TASK DETAILS. Within the data below, how many lines contain "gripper"? Reply with the number only.

SOURCE DATA.
□ □ □ □

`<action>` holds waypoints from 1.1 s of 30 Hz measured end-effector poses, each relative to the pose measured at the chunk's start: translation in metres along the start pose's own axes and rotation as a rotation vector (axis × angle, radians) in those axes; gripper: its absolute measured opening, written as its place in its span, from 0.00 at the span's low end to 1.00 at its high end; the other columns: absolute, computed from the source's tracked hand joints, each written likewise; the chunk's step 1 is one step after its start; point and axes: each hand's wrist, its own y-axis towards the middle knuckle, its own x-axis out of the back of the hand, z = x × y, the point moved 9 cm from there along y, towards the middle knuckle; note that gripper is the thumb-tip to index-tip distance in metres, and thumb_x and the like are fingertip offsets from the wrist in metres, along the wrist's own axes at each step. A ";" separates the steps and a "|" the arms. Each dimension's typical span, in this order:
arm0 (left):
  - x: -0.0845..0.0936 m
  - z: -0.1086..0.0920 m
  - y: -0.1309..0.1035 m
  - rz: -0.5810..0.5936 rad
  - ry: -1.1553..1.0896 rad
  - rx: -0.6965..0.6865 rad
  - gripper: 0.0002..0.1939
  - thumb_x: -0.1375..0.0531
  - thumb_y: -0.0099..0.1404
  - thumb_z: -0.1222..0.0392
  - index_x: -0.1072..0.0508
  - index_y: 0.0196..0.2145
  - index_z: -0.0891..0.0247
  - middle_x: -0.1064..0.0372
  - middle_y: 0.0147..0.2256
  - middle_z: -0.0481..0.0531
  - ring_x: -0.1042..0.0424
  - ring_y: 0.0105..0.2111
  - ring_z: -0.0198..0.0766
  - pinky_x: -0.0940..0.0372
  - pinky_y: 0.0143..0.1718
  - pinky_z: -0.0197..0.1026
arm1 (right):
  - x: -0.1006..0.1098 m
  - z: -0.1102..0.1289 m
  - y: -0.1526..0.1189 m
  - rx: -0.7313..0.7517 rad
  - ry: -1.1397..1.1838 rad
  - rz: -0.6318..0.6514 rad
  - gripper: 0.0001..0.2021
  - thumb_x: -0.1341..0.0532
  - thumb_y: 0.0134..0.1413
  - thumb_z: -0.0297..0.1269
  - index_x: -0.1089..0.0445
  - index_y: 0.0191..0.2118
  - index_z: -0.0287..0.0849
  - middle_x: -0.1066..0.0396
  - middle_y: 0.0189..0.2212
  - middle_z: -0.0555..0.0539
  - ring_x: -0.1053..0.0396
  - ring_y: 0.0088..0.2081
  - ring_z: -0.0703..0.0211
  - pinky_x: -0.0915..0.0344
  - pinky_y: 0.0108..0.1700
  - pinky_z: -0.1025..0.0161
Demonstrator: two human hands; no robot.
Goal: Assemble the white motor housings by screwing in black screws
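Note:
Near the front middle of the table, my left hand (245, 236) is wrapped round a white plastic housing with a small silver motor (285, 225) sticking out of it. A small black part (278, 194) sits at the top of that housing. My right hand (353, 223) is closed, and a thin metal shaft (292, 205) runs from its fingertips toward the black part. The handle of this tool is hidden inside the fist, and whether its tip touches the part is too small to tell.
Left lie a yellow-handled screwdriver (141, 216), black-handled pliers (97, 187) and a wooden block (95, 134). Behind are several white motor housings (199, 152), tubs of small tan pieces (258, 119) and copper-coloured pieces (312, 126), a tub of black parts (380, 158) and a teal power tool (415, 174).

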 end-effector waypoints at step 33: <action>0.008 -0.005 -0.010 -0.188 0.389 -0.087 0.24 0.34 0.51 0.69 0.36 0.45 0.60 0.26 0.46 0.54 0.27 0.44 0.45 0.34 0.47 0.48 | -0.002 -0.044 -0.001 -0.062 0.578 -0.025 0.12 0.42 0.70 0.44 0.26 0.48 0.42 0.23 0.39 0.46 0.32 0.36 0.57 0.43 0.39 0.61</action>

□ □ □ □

SOLUTION. 3